Work item
Look through the records below and copy each line that includes the word "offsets".

*** Exercise data ***

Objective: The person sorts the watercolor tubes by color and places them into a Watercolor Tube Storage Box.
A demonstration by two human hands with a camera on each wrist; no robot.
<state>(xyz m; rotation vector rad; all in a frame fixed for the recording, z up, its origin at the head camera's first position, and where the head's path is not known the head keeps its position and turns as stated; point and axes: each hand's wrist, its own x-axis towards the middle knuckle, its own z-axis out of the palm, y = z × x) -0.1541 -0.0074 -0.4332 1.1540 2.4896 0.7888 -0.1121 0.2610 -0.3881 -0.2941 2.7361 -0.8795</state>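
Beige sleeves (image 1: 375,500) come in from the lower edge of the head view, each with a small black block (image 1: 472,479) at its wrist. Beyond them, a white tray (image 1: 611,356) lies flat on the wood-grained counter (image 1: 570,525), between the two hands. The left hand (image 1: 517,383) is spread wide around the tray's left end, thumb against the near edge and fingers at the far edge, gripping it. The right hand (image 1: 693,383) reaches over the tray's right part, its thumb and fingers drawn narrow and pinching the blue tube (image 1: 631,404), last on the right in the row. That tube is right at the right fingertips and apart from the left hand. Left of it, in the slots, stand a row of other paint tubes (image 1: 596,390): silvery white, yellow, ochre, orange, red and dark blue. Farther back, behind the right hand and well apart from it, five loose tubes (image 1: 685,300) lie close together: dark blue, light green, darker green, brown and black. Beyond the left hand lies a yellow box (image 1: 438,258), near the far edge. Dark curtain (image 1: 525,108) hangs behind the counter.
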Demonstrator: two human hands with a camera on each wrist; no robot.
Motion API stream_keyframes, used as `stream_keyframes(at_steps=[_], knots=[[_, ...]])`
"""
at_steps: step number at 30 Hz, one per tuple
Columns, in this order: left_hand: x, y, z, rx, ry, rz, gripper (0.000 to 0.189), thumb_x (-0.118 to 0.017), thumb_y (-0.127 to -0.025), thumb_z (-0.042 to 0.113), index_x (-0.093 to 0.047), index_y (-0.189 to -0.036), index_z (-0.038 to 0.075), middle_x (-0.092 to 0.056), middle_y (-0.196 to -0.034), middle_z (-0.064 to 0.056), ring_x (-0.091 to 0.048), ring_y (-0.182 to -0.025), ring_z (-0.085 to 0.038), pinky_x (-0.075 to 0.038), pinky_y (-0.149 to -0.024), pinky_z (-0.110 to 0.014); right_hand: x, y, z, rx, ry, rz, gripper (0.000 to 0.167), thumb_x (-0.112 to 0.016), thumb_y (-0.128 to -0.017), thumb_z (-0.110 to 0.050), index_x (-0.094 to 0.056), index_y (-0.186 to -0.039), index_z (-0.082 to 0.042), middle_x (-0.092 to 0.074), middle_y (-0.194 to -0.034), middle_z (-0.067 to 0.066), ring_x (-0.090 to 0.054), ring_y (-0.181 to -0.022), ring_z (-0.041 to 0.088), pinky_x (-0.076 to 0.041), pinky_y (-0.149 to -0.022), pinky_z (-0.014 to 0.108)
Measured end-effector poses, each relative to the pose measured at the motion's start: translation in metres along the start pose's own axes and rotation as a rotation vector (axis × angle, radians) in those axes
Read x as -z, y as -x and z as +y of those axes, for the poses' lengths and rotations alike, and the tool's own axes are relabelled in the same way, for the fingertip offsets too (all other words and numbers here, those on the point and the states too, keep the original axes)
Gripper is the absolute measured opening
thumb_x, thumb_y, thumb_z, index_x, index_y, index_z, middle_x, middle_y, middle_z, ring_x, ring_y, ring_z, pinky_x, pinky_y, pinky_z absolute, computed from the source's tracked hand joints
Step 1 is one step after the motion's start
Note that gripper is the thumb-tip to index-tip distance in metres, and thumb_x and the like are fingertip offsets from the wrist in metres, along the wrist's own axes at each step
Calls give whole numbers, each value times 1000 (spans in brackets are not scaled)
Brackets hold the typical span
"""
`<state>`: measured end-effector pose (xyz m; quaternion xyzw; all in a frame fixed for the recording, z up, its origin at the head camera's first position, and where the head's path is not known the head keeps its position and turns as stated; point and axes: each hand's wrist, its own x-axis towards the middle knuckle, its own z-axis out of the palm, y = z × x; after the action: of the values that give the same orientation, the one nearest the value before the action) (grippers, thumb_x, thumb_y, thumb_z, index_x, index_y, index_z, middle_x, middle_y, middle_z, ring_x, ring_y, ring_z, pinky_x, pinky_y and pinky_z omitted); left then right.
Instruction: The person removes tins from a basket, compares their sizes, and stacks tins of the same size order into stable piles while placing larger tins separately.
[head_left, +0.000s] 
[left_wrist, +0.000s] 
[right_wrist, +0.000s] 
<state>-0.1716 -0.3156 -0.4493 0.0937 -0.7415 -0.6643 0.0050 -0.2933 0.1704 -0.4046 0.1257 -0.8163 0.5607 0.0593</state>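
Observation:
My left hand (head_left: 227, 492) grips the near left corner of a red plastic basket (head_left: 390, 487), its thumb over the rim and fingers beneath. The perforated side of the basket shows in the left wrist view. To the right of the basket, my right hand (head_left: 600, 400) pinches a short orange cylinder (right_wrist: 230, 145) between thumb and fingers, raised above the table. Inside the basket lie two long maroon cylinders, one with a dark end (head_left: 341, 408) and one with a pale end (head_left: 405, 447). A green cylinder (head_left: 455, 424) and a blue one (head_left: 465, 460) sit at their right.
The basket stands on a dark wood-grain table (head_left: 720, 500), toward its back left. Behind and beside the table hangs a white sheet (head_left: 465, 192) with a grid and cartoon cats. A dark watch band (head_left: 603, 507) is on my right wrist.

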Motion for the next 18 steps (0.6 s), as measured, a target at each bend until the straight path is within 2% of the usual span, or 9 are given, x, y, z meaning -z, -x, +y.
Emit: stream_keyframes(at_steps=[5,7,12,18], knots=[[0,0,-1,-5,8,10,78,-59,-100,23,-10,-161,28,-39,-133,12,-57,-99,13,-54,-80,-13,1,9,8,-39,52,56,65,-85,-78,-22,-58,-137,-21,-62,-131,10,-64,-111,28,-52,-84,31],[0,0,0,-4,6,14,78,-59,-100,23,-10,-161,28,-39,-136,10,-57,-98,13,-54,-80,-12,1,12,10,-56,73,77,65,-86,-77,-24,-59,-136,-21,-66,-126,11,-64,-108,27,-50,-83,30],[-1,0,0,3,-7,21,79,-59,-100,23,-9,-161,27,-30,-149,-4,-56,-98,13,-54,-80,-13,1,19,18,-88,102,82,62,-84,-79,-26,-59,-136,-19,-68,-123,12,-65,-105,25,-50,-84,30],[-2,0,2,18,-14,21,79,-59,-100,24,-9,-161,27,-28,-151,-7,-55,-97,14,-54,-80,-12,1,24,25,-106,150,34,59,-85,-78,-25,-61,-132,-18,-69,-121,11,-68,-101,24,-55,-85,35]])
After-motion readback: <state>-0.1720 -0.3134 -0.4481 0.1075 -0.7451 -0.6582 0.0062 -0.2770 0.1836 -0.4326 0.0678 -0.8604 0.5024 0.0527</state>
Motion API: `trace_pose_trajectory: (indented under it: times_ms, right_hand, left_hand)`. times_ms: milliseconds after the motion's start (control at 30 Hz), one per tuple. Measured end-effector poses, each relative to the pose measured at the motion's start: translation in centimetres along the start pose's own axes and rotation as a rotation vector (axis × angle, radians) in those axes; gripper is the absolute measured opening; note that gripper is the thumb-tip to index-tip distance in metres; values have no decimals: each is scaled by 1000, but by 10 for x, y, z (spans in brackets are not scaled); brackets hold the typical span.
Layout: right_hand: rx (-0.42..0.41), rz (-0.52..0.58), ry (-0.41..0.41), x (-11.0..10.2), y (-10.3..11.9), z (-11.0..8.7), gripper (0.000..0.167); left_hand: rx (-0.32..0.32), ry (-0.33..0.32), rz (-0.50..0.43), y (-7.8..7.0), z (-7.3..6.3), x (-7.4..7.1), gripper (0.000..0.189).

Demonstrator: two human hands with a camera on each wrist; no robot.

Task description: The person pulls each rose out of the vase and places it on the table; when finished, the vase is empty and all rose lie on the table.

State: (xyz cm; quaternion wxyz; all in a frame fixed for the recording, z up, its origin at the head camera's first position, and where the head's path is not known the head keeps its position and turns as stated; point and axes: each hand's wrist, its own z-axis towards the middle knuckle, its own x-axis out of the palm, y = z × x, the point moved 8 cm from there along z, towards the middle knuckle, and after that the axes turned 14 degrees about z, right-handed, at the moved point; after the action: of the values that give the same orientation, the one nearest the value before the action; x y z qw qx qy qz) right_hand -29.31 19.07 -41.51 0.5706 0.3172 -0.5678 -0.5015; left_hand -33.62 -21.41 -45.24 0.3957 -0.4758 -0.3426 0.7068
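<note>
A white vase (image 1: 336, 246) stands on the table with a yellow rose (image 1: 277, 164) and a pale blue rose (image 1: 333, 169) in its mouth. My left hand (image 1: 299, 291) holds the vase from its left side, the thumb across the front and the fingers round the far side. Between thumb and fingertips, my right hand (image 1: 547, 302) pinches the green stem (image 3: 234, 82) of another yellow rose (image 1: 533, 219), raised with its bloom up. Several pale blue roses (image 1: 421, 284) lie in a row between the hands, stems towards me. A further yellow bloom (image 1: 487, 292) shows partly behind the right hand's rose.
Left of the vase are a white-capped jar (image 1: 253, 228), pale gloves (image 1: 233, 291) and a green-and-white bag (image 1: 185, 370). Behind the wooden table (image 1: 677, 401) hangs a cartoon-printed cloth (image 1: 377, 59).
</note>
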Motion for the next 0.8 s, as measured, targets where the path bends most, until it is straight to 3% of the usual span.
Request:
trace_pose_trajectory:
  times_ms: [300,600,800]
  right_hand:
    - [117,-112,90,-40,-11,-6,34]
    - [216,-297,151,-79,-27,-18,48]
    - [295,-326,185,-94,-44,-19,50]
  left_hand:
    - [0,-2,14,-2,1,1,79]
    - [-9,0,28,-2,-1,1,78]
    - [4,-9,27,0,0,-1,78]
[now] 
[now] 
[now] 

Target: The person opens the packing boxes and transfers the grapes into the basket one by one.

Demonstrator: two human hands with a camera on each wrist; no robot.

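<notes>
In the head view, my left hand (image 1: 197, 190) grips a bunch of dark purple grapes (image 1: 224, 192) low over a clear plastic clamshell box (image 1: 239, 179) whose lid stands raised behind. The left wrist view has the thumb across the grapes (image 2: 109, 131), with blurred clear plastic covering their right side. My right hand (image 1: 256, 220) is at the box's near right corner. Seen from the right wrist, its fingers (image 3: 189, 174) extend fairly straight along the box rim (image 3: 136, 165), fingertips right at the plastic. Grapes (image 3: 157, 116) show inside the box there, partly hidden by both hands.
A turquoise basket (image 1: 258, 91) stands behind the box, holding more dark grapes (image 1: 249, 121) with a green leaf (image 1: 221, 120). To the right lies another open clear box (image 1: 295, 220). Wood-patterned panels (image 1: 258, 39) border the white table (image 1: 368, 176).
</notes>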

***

Exercise response
Read x as -z, y as -x and z as +y of those axes, for the poses' lengths and rotations alike, and the tool's own axes are relabelled in the same way, for the fingertip offsets too (all other words and numbers here, those on the point and the states too, keep the original axes)
Note that gripper is the thumb-tip to index-tip distance in metres, and thumb_x and the like are fingertip offsets from the wrist in metres, along the wrist's own axes at each step

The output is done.